Please give, exactly as they appear below, the line with "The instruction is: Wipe" and every line after it through the final one, and nothing else.

****

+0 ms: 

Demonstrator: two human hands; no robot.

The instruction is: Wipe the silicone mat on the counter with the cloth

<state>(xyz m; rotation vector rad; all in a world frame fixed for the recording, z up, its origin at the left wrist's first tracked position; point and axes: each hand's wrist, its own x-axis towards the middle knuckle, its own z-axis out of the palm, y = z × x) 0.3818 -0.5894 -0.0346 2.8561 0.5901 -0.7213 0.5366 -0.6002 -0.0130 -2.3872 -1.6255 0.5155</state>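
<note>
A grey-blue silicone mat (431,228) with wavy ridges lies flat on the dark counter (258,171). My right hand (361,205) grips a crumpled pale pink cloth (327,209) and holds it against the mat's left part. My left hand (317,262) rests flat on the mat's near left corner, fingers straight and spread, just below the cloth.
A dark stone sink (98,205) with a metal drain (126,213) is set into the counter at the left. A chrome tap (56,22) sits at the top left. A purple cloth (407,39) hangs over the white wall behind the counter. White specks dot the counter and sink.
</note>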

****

§ **EXERCISE ANSWER**:
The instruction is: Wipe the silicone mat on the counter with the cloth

<state>(xyz m; rotation vector rad; all in a world frame fixed for the recording, z up, its origin at the left wrist's first tracked position; point and axes: each hand's wrist, its own x-axis towards the middle knuckle, its own z-axis out of the palm, y = z × x) 0.3818 -0.5894 -0.0346 2.8561 0.5901 -0.7213 0.5366 -0.6002 -0.0130 -2.3872 -1.6255 0.5155</state>
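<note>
A grey-blue silicone mat (431,228) with wavy ridges lies flat on the dark counter (258,171). My right hand (361,205) grips a crumpled pale pink cloth (327,209) and holds it against the mat's left part. My left hand (317,262) rests flat on the mat's near left corner, fingers straight and spread, just below the cloth.
A dark stone sink (98,205) with a metal drain (126,213) is set into the counter at the left. A chrome tap (56,22) sits at the top left. A purple cloth (407,39) hangs over the white wall behind the counter. White specks dot the counter and sink.
</note>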

This exercise has now been completed.